## Task item
Line by line, reproduce the records exactly.

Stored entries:
^^^^
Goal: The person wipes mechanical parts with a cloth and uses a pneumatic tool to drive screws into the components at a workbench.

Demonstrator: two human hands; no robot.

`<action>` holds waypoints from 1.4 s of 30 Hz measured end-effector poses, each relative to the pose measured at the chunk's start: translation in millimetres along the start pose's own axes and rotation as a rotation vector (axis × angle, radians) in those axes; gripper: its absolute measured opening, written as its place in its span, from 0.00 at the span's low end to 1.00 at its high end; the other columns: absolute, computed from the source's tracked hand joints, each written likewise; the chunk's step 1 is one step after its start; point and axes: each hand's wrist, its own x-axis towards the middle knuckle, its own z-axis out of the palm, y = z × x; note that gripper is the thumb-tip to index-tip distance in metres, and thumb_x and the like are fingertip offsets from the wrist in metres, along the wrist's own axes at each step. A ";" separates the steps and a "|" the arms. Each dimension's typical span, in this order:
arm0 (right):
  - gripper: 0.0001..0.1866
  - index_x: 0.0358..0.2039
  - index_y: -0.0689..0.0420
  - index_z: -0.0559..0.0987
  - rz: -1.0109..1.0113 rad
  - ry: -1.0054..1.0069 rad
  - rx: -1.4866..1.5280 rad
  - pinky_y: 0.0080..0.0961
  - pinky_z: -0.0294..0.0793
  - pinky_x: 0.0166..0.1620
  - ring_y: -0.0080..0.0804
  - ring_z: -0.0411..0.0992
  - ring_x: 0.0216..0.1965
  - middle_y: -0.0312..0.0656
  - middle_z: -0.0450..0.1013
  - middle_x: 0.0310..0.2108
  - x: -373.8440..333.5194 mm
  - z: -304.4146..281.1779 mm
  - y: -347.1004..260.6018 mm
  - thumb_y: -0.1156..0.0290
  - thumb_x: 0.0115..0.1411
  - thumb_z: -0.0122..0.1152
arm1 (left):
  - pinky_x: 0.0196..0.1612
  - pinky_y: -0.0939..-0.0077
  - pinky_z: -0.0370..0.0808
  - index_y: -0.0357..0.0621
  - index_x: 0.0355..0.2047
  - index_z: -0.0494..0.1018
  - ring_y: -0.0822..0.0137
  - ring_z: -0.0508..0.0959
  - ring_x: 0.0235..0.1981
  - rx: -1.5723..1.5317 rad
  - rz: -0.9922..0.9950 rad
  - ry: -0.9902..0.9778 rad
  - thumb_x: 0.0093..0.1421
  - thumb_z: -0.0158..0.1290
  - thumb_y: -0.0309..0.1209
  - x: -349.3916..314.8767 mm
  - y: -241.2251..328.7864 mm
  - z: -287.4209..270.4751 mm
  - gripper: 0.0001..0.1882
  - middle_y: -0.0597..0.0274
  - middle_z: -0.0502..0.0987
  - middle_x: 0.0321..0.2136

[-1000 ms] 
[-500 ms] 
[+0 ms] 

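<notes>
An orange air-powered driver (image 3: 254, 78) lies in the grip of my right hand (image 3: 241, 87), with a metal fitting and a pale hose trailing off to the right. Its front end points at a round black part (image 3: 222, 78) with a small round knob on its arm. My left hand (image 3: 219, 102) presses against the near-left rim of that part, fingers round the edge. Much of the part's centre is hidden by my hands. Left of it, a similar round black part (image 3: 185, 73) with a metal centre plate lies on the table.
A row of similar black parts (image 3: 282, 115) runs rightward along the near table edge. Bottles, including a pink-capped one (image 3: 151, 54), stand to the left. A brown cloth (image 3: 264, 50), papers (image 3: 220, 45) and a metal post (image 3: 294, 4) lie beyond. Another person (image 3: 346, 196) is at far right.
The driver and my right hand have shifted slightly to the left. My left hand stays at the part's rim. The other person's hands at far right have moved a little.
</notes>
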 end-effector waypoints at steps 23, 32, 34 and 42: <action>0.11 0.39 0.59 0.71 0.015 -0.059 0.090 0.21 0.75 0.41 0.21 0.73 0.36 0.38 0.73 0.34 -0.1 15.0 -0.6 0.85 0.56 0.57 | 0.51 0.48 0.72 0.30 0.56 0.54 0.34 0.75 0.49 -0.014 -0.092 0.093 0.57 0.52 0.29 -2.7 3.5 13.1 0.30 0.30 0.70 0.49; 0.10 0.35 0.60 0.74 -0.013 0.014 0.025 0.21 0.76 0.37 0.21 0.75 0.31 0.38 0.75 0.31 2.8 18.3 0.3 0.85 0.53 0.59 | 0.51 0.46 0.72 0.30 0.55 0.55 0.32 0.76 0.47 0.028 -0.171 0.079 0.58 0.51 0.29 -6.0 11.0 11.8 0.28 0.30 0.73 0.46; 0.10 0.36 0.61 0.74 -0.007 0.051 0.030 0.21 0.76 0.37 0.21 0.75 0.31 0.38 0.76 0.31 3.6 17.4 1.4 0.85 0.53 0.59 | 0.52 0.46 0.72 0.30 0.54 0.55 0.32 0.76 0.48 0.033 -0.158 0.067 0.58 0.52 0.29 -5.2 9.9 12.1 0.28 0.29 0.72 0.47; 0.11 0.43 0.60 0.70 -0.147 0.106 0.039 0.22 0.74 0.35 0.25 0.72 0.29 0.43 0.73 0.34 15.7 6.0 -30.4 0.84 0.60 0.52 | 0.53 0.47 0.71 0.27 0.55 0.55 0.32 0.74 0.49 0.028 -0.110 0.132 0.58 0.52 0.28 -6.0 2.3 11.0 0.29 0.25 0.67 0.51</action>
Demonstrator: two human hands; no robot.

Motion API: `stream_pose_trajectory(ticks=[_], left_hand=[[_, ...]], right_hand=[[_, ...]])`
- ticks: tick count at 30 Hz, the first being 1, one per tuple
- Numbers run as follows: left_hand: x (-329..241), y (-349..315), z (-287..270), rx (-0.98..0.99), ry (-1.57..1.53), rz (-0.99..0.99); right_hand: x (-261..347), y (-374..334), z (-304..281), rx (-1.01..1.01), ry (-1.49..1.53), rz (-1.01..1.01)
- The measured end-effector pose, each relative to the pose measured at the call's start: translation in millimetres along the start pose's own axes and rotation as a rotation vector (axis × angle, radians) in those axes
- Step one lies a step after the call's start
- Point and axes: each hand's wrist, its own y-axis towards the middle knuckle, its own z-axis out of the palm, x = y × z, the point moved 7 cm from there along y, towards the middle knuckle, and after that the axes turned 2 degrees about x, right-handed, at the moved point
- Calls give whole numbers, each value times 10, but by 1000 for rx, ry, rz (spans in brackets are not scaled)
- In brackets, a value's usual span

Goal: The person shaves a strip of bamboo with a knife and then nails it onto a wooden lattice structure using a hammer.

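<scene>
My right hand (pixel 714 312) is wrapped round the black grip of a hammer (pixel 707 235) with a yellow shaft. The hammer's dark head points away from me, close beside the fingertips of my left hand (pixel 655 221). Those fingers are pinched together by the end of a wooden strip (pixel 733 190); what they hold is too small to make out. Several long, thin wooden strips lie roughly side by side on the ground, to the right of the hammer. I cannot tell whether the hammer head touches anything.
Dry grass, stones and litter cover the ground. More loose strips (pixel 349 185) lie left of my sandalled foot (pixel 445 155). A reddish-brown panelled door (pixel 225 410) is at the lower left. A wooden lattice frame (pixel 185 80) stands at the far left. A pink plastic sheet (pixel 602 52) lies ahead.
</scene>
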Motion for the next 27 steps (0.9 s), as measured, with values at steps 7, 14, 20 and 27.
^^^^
## Result below
Goal: The person wipes mechanical parts with a cloth and uses a pneumatic tool to drive screws into the components at a workbench.

Demonstrator: two human hands; no robot.

`<action>` holds waypoints from 1.4 s of 30 Hz measured end-effector poses, each relative to the pose measured at the chunk's start: translation in millimetres along the start pose's own axes and rotation as a rotation vector (axis × angle, radians) in those axes; gripper: its absolute measured opening, written as its place in its span, from 0.00 at the span's low end to 1.00 at its high end; the other columns: absolute, computed from the source's tracked hand joints, each written likewise; the chunk's step 1 is one step after its start; point and axes: each hand's wrist, its own x-axis towards the middle knuckle, its own z-axis out of the palm, y = z × x; note that gripper is the thumb-tip to index-tip distance in metres, and thumb_x and the like are fingertip offsets from the wrist in metres, along the wrist's own axes at each step. A ";" separates the steps and a "|" the arms. Each dimension's typical span, in this order:
arm0 (right):
  - gripper: 0.0001..0.1866
  - index_x: 0.0358..0.2039
  - index_y: -0.0689..0.0420
  - index_z: -0.0559..0.0987
  - rz: -1.0109..1.0113 rad
  - ry: -1.0054..1.0069 rad
  - rx: -1.4866..1.5280 rad
  - pinky_y: 0.0080..0.0961
  - pinky_z: -0.0294..0.0793
  - pinky_x: 0.0166..0.1620
  - ring_y: -0.0080..0.0804
  - ring_z: -0.0411..0.0992
  - ring_x: 0.0216..0.1965
  - middle_y: -0.0312..0.0656
  - middle_z: -0.0450..0.1013
  - middle_x: 0.0310..0.2108
  - x: -373.8440..333.5194 mm
  - z: -304.4146..281.1779 mm
  - y: -347.1004..260.6018 mm
  - thumb_y: -0.1156..0.0290
  - thumb_x: 0.0115..0.1411
  - thumb_z: -0.0122..0.1152
arm1 (left):
  - pinky_x: 0.0196..0.1612
  - pinky_y: -0.0939..-0.0077
  - pinky_z: -0.0370..0.0808
  - index_y: -0.0357..0.0621
  - index_x: 0.0355..0.2047
  - index_z: -0.0494..0.1018
  - ring_y: -0.0822..0.0137
  - ring_z: -0.0508..0.0959
  - ring_x: 0.0235..0.1981
  - rx: -1.5723..1.5317 rad
  - rz: -0.9922..0.9950 rad
  - ry: -0.9902..0.9778 rad
  - thumb_x: 0.0093..0.1421
  - thumb_z: -0.0158..0.1290
  - thumb_y: -0.0309..0.1209
  - x: -349.3916..314.8767 mm
  - y: -241.2251..328.7864 mm
  - z: -287.4209..270.4751 mm
  - gripper: 0.0001..0.1882
  - middle_y: -0.0597..0.0274
  - middle_z: -0.0502..0.0987
  - middle_x: 0.0321..0.2136

[-1000 ms] 
[-500 ms] 
[+0 ms] 

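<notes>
An orange air-powered driver (image 3: 254, 78) lies in the grip of my right hand (image 3: 241, 87), with a metal fitting and a pale hose trailing off to the right. Its front end points at a round black part (image 3: 222, 78) with a small round knob on its arm. My left hand (image 3: 219, 102) presses against the near-left rim of that part, fingers round the edge. Much of the part's centre is hidden by my hands. Left of it, a similar round black part (image 3: 185, 73) with a metal centre plate lies on the table.
A row of similar black parts (image 3: 282, 115) runs rightward along the near table edge. Bottles, including a pink-capped one (image 3: 151, 54), stand to the left. A brown cloth (image 3: 264, 50), papers (image 3: 220, 45) and a metal post (image 3: 294, 4) lie beyond. Another person (image 3: 346, 196) is at far right.
The driver and my right hand have shifted slightly to the left. My left hand stays at the part's rim. The other person's hands at far right have moved a little.
</notes>
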 end-effector waypoints at steps 23, 32, 34 and 42: <action>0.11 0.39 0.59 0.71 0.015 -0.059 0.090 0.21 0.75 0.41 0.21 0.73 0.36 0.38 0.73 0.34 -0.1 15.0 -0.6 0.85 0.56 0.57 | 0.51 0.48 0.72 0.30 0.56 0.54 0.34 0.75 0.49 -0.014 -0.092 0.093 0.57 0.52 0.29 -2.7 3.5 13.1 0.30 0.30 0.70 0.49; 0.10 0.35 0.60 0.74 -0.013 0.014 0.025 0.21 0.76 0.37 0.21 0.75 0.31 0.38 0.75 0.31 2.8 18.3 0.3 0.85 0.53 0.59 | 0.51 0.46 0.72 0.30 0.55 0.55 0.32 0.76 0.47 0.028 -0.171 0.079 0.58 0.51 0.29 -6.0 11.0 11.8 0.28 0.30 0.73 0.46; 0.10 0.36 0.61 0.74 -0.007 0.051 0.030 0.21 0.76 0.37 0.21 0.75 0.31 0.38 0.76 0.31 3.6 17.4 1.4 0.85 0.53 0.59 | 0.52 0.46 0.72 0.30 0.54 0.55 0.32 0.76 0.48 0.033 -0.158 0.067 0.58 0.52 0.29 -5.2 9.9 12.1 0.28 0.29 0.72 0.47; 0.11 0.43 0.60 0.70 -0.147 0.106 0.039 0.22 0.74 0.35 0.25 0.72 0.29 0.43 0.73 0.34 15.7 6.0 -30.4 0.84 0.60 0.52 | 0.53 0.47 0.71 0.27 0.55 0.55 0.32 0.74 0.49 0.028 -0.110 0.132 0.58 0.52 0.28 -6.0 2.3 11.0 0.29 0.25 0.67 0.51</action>
Demonstrator: two human hands; no robot.

Motion API: `stream_pose_trajectory(ticks=[_], left_hand=[[_, ...]], right_hand=[[_, ...]])`
- ticks: tick count at 30 Hz, the first being 1, one per tuple
- Numbers run as follows: left_hand: x (-329..241), y (-349..315), z (-287..270), rx (-0.98..0.99), ry (-1.57..1.53), rz (-0.99..0.99); right_hand: x (-261..347), y (-374..334), z (-304..281), rx (-1.01..1.01), ry (-1.49..1.53), rz (-1.01..1.01)
- The measured end-effector pose, each relative to the pose measured at the call's start: translation in millimetres along the start pose's own axes and rotation as a rotation vector (axis × angle, radians) in those axes
- Step one lies a step after the call's start
- Point and axes: each hand's wrist, its own y-axis towards the middle knuckle, its own z-axis out of the palm, x = y × z, the point moved 7 cm from there along y, towards the middle knuckle, and after that the axes turned 2 degrees about x, right-handed, at the moved point
- Calls give whole numbers, each value times 10, but by 1000 for rx, ry, rz (spans in brackets are not scaled)
- In brackets, a value's usual span

Goal: The person shaves a strip of bamboo with a knife and then nails it onto a wooden lattice structure using a hammer.

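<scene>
My right hand (pixel 714 312) is wrapped round the black grip of a hammer (pixel 707 235) with a yellow shaft. The hammer's dark head points away from me, close beside the fingertips of my left hand (pixel 655 221). Those fingers are pinched together by the end of a wooden strip (pixel 733 190); what they hold is too small to make out. Several long, thin wooden strips lie roughly side by side on the ground, to the right of the hammer. I cannot tell whether the hammer head touches anything.
Dry grass, stones and litter cover the ground. More loose strips (pixel 349 185) lie left of my sandalled foot (pixel 445 155). A reddish-brown panelled door (pixel 225 410) is at the lower left. A wooden lattice frame (pixel 185 80) stands at the far left. A pink plastic sheet (pixel 602 52) lies ahead.
</scene>
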Motion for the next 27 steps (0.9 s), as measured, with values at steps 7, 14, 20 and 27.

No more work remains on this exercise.